Since earning a political science degree from the University of Toronto, Onley has served in several on-air capacities at CityTV in Toronto. He gained his media foothold by writing a best-selling sci-fi novel Shuttle: A Shattering Novel of Disaster in Space, in 1981. His literary success led to a position as science and technology person at CityTV, and later as CityNews anchor.
Onley's colleagues have always played up his disability, rather than trying to hide it. That gave him the opportunity to become an advocate for the disabled and highlight the need for more public accessibility.
Ruth Ann has built a career as a contemporary and country gospel singer who enjoys sharing her faith through her music. Her musical style gives her access to a wide range of events, both secular and Christian.
Serving well
Stiller says the Onleys "have lived successfully in the wider community, always serving and loving successfully in their careers.

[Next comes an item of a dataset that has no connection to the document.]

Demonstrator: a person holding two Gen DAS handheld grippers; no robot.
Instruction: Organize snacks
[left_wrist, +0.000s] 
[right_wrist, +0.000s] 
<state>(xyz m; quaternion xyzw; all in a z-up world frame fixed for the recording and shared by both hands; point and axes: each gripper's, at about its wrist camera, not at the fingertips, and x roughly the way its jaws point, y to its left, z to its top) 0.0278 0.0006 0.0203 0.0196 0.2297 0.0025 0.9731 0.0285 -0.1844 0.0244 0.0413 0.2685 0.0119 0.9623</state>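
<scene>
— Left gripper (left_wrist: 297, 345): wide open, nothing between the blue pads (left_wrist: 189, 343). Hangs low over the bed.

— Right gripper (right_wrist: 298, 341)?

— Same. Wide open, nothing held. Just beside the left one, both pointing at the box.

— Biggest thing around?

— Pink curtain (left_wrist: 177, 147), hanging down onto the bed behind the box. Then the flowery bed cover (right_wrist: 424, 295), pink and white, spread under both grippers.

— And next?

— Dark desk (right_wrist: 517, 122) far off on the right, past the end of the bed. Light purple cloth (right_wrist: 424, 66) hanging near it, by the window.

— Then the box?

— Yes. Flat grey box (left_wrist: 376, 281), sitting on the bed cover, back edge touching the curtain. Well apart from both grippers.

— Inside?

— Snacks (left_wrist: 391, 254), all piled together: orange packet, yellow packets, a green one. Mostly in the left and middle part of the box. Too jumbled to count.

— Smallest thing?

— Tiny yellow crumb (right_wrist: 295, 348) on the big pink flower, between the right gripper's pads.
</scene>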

"David will bring to his new calling an authenticity rooted in faith, in his skills as a communicator never playing off of his disability," says Stiller. "You knew he never expected you to listen to him because of that. A word befitting him is 'genuine.'"
Safe Haven pastor Sam Martin describes David as "gracious and sensitive" in the way he communicates.
Daniel Winter, an associate minister at Metropolitan Bible Church in Ottawa, and one of the Onleys' pastors at Bayfair in the 1990s says the new lieutenant-governor "has a strong sense of justice and a strong moral stance on many issues."